Song by Queen

from the album Queen Forever
- Published: Queen Music Ltd.
- Released: 10 November 2014
- Recorded: 1983, 2014
- Genre: Rock
- Length: 4:31
- Label: EMI; Parlophone; Elektra;
- Songwriter: Brian May
- Producers: Queen; Kris Fredriksson; Justin-Shirley Smith; Joshua J Macrae;

= Let Me in Your Heart Again =

Song by Queen

"Let Me in Your Heart Again" is a song by British rock band Queen. It was written by lead guitarist Brian May. It was intended for The Works but was not finished until 2014, when it was released on the compilation Queen Forever. To date, it is the last original Queen track to be released as a 12” maxi-single. The 12” maxi-single with the William Orbit remix is included as an extra in the Queen Forever 4 LP box set.

== History ==
Originating from sessions for the band's 1984 album The Works, "Let Me In Your Heart Again" was written by Brian May and originally recorded in Los Angeles in 1983. On The Chris Evans Breakfast Show in September 2014, May revealed that the band had found it impossible to complete the track, despite several versions of the lyrics being written to make it easier for Mercury to sing. The band eventually abandoned the song, although it was later recorded by Anita Dobson for her 1988 studio album Talking of Love, featuring May on guitar.

For Queen Forever, May wove together parts from each of the existing Queen versions, before he and Taylor fleshed out the music. Consequently, the result contains very different lyrics from Anita Dobson's 1988 version.

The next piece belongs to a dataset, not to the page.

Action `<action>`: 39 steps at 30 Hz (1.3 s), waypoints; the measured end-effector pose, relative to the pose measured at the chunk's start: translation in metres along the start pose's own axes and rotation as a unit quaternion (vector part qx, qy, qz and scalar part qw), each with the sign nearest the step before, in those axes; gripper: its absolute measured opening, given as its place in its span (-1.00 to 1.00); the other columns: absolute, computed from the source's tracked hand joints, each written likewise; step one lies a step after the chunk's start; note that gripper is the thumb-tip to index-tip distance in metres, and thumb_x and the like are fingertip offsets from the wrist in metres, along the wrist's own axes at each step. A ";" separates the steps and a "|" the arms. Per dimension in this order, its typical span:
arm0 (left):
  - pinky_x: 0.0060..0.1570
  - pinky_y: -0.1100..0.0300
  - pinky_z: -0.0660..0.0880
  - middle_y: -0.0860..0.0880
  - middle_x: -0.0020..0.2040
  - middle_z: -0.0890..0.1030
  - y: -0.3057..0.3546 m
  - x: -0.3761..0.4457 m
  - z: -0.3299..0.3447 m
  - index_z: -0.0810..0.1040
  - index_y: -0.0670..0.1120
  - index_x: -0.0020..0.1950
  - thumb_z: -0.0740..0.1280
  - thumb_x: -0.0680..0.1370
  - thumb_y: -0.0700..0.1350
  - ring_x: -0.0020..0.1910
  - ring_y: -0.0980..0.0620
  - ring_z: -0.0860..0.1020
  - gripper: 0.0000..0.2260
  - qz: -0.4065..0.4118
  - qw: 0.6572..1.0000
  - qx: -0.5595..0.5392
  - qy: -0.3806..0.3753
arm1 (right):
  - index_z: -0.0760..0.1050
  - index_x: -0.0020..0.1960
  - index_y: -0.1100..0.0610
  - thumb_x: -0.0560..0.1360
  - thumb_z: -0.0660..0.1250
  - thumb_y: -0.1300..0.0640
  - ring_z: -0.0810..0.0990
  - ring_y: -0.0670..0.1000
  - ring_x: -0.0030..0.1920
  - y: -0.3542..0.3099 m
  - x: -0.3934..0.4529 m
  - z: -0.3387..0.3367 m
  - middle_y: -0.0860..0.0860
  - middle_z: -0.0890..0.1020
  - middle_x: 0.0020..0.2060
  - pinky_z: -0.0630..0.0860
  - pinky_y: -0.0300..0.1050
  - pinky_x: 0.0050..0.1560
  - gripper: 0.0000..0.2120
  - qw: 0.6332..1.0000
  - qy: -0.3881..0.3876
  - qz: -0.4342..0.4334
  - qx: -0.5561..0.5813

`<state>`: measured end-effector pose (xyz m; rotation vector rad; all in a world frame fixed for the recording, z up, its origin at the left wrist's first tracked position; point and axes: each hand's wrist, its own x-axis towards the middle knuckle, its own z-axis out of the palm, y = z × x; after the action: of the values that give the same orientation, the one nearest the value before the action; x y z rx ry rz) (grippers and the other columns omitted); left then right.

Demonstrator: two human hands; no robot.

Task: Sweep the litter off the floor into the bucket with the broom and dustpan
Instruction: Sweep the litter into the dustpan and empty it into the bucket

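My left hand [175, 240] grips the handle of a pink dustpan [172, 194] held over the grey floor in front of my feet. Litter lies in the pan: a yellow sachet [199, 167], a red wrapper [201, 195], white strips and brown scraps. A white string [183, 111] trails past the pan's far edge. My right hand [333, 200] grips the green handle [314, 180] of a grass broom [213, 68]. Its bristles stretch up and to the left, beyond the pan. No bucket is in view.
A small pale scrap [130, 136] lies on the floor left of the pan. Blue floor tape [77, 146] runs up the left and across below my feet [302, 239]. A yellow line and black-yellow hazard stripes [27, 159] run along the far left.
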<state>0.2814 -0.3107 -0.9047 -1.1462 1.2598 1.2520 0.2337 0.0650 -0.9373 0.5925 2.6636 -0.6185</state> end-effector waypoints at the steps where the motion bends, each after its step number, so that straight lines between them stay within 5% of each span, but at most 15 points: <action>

"I was very pleased we had three new tracks to put on [Queen Forever]…" remarked Taylor. "'Let Me In Your Heart Again' is absolutely typical mid-period Queen… When I put the original tape on, it was so astonishingly real, like it had been recorded that morning. I got quite emotional about the way Freddie was doing his thing. It's like suddenly coming across recordings of your parents after they're gone. And then it turns into something rather joyful."

== Music video ==
The music videos for both the album version video and the William Orbit mix ones feature unseen footage from the Works Tour at Brussels in 1984, Rock Montreal video and promo video clips "Who Wants to Live Forever," "A Kind Of Magic," "I Want It All," "One Vision," "Play the Game", "Barcelona," and "Living on My Own." Both the album version and the William Orbit mix videos appear on Queen's official YouTube page.

==Chart performance==

| Chart (2014) | Peak position |
|---|---|
| France (SNEP) | 133 |
| Spain (PROMUSICAE) | 24 |

== Anita Dobson version ==
A version of the song was recorded by May's now-wife Anita Dobson (with May on guitar) for her 1988 studio album Talking of Love. She reportedly used the Queen version(s) as a guide vocal.

== William Orbit mix ==

A remix by William Orbit was released in November 2014 as a single in the UK to raise money for Product Red, an initiative founded in 2006 by U2 frontman Bono for the purpose of engaging the private sector in raising awareness and funds to help eliminate HIV/AIDS in Africa. This mix features William Orbit on keyboards and programming.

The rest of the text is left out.